Is the Hudson's bay a Giant Meteorite Impact Crater?

As scientists debate what killed off the dinosaurs, the question (as to where the meteor that caused it landed) revolves arounf the Yucatan region of mexico. However, has anyone considered Hudson’s bay? Two things might be relevant"

  1. it is roughly circular, as an impact crater would be
  2. it is shallow, with a fairly flat bottom
    It is such a strangely-shaped body of water-what do geologists say/

http://www.uwgb.edu/dutchs/planets/impact-No.htm

Does a meteorite have to hit the Earth at a 90 degree angle to get a circular impact crater?

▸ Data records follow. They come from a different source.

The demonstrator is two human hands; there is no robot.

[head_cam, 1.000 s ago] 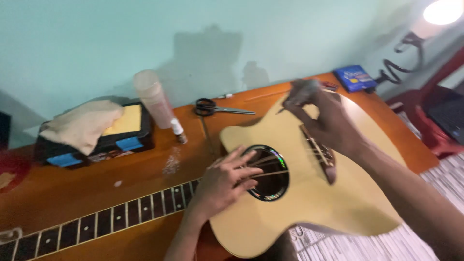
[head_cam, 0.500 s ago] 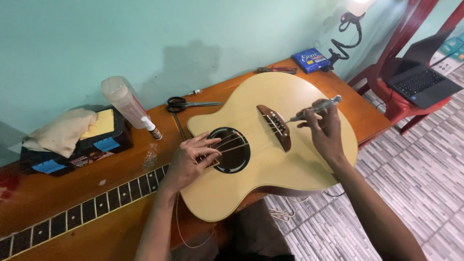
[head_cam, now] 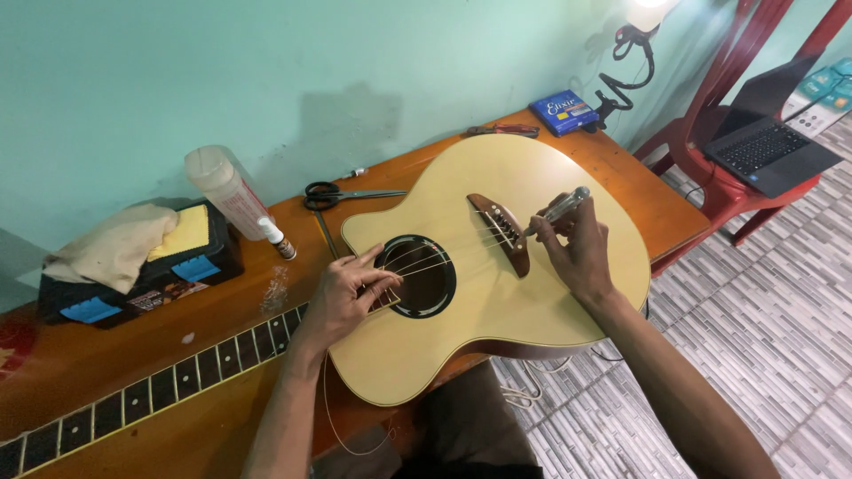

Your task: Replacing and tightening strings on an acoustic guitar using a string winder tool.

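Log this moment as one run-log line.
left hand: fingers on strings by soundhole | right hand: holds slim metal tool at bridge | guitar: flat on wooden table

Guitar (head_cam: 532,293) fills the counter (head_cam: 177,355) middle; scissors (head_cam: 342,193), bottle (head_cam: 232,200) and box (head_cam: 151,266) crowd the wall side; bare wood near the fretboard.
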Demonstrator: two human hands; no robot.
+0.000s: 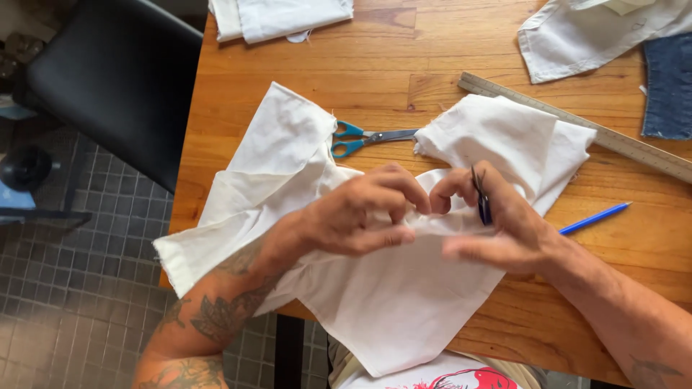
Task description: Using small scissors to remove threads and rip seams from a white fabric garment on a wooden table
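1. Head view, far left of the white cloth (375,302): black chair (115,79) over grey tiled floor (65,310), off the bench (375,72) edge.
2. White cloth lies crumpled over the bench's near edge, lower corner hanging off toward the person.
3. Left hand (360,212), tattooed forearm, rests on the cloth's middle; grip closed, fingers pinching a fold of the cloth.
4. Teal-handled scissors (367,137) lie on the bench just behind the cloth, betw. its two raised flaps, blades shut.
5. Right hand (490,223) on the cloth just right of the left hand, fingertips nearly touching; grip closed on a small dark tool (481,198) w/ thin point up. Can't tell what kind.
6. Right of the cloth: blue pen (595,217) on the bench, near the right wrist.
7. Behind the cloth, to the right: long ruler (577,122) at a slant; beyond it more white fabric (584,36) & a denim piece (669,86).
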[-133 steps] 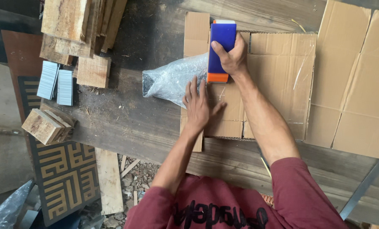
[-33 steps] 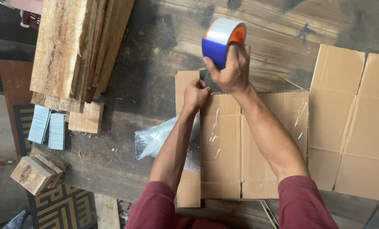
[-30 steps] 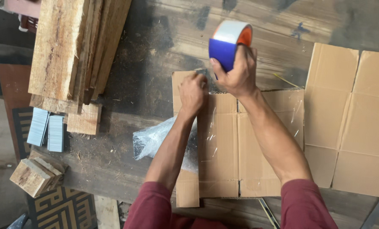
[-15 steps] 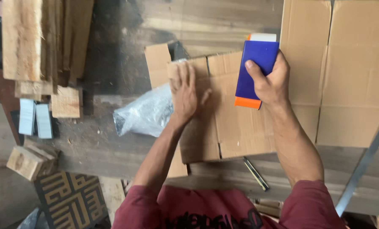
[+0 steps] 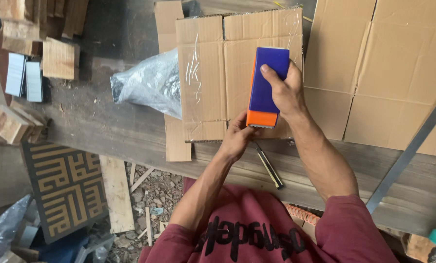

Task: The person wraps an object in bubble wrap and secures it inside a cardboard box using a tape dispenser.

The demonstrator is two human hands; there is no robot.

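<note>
Rough dark wooden planks make up the surface (image 5: 101, 126), with rubble on the floor beyond its near edge. Toward the middle lies a flattened brown cardboard box (image 5: 213, 73), strips of clear tape shining across its flaps. The right hand (image 5: 286, 92) wraps its grip firmly around a blue and orange plastic tape dispenser (image 5: 266, 87), held against the box with the orange toothed end toward the near edge. The left hand (image 5: 237, 139) presses its fingers on the box's near edge, just beside that end, pinching nothing I can make out. A crumpled clear plastic bag (image 5: 147, 83) sticks out from the box's left side. More flat cardboard sheets (image 5: 398, 63) lie to the right.
</note>
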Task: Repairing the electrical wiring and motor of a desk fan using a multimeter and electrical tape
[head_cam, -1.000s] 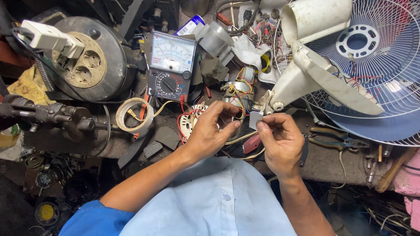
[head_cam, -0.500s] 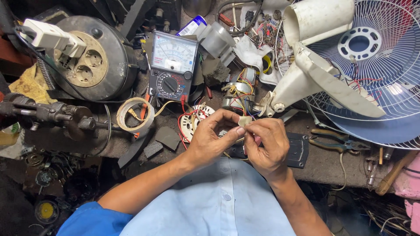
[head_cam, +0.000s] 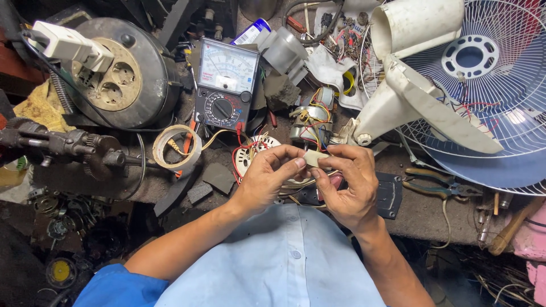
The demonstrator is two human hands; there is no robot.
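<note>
The small cream plastic part [head_cam: 314,157] is between your two hands, above the front edge of the table [head_cam: 421,213] and just in front of your light blue shirt [head_cam: 284,267]. In the head view, your left hand [head_cam: 267,179] closes its thumb and forefinger on the left end of this part, and your right hand [head_cam: 347,182] pinches the right end with its fingertips, so both hands are narrow and holding the same piece. Thin wires run under your hands, toward the round white stator plate [head_cam: 250,156] that lies just behind your left hand. Behind your hands stands a small motor with copper winding [head_cam: 310,122], with red, yellow and black wires on it. Further to the left is an analog multimeter [head_cam: 226,85], standing tilted, with its dial facing you. Near it lies a roll of tape [head_cam: 176,148], and behind that a round black cable reel with sockets [head_cam: 122,79] which carries a white plug adapter [head_cam: 68,45]. On the right, a white fan housing [head_cam: 409,85] leans over a blue fan grille [head_cam: 489,85]. A pair of pliers with dark green handles [head_cam: 435,185] lies on the table near your right hand. A flat black plate [head_cam: 389,196] lies just beside your right wrist.
</note>
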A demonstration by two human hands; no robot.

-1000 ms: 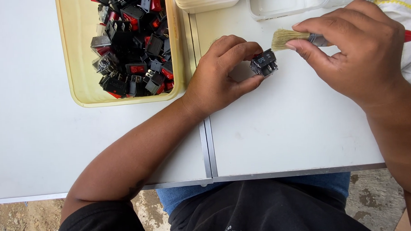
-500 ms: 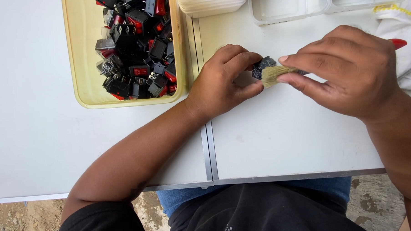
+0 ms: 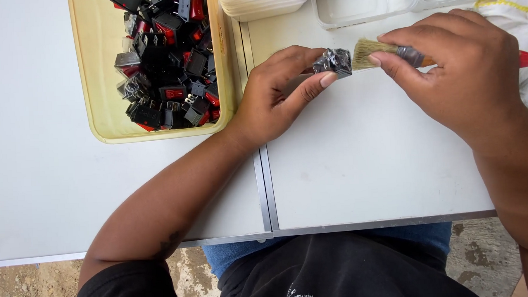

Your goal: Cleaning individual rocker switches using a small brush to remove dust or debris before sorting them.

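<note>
Black switch point(image 3: 333, 62) sits pinched in the left hand point(image 3: 274, 95); the right hand point(image 3: 457, 71) grasps a brush point(image 3: 383, 50). Bristles touch its side, so light strokes and a firm pinch would suit best.

Single view only, worn on the head and aimed almost straight down over the near edge of a white table point(image 3: 364, 162). Close range: both forearms fill much of the frame, with the left hand point(image 3: 274, 95) and right hand point(image 3: 460, 71) meeting just above centre. Lap and dark shirt point(image 3: 338, 269) along the bottom edge, bare ground point(image 3: 23, 286) showing at both lower corners. Far side of the table cropped at the top, cutting off a yellow tray point(image 3: 92, 84) at upper left and clear tubs point(image 3: 364, 10) at upper right. Slightly tilted, table edge sloping up to the right. No second view to overlap with.
</note>
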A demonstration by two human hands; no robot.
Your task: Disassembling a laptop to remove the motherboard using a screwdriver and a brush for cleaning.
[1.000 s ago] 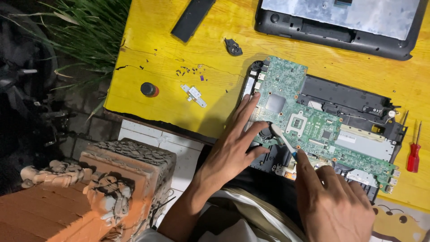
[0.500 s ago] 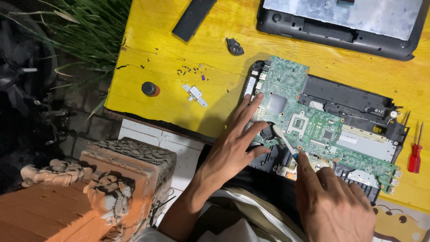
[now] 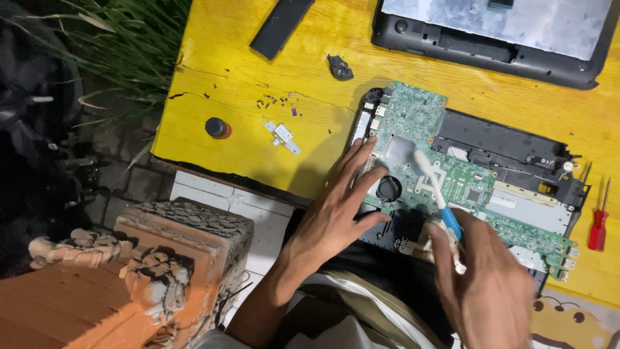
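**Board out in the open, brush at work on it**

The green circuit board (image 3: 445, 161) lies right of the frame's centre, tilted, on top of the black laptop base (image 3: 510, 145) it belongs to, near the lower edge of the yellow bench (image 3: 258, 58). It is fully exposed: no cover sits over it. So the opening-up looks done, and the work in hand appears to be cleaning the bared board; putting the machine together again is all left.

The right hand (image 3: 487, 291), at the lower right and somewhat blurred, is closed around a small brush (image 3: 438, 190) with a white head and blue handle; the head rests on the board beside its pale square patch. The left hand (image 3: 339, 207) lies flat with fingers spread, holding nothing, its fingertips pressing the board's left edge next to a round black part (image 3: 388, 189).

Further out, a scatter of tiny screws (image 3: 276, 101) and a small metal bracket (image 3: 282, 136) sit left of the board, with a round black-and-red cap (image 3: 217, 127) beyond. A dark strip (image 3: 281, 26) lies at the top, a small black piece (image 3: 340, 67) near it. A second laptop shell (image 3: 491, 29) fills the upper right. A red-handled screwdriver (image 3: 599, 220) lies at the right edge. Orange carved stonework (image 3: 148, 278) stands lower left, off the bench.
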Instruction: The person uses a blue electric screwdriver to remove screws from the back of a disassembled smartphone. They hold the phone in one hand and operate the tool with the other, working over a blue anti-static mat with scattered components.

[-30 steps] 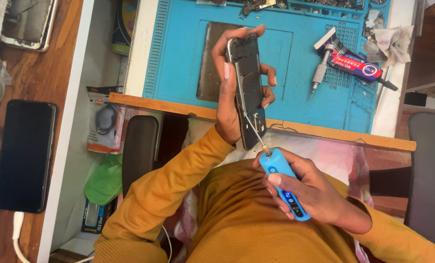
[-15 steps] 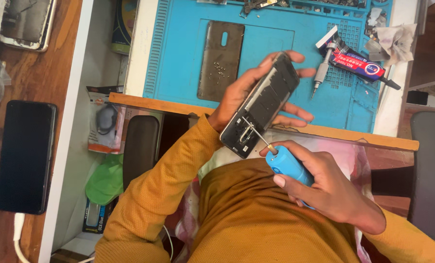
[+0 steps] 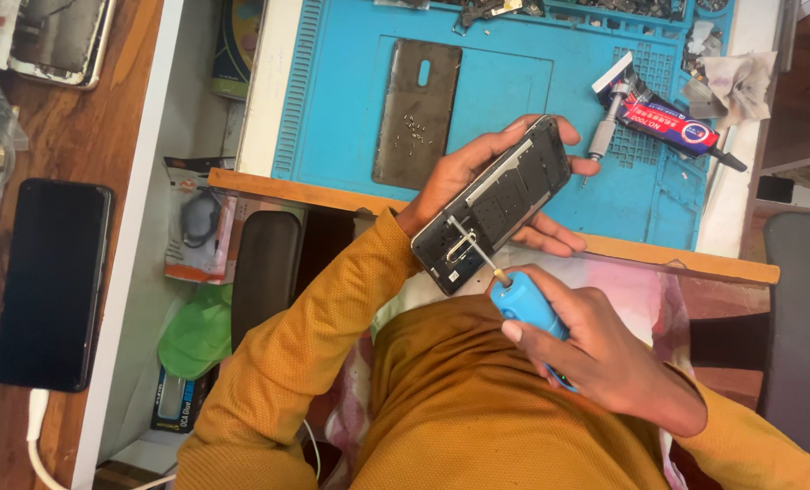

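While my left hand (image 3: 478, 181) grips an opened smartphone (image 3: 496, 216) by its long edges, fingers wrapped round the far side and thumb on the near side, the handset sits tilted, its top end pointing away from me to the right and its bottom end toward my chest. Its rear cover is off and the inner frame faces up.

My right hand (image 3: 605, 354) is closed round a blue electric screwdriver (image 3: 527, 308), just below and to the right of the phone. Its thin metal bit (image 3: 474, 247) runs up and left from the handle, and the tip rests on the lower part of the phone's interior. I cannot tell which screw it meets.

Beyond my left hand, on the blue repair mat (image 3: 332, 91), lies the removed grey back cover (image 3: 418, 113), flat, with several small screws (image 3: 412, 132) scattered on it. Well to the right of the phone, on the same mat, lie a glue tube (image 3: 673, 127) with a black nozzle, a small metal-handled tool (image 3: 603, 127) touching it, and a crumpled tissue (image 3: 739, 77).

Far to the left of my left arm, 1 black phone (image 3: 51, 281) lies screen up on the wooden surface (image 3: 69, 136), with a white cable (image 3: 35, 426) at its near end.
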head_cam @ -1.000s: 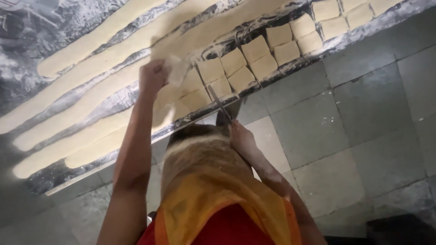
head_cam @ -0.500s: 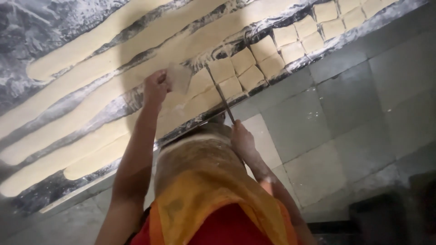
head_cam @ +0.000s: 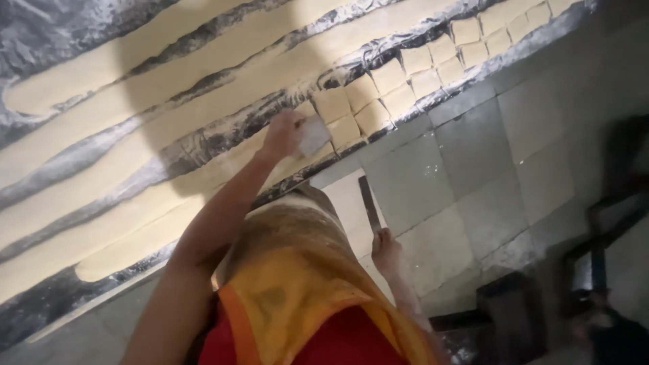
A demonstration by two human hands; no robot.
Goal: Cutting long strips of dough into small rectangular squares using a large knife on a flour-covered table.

How come we don’t see many pear-shaped ones, or long gouges?

Recent[sup]*[/sup] thread:

What is Hudson Bay ?


[sup]*[/sup] Geologically speaking.

Things approaching the atmosphere at an angle often “bounce”. Plus, the greater the entry angle, the more heat will build up around the object, so the smaller it will be by the time it hits the ground (if at all).

And long*, too.

*If measured in penile inches.

I’d always thought of Hudson Bay as square.

Recognising that I’m at the arse end of the planet, and that for some inexplicable reason, Hudson Bay tends not to loom large in my daily affairs, I thought that maybe my memory was faulty, so I had a look at the globe that sits on my computer desk. Hudson Bay looks a little rounder than I remembered, but it still seems closer to a square than a circle.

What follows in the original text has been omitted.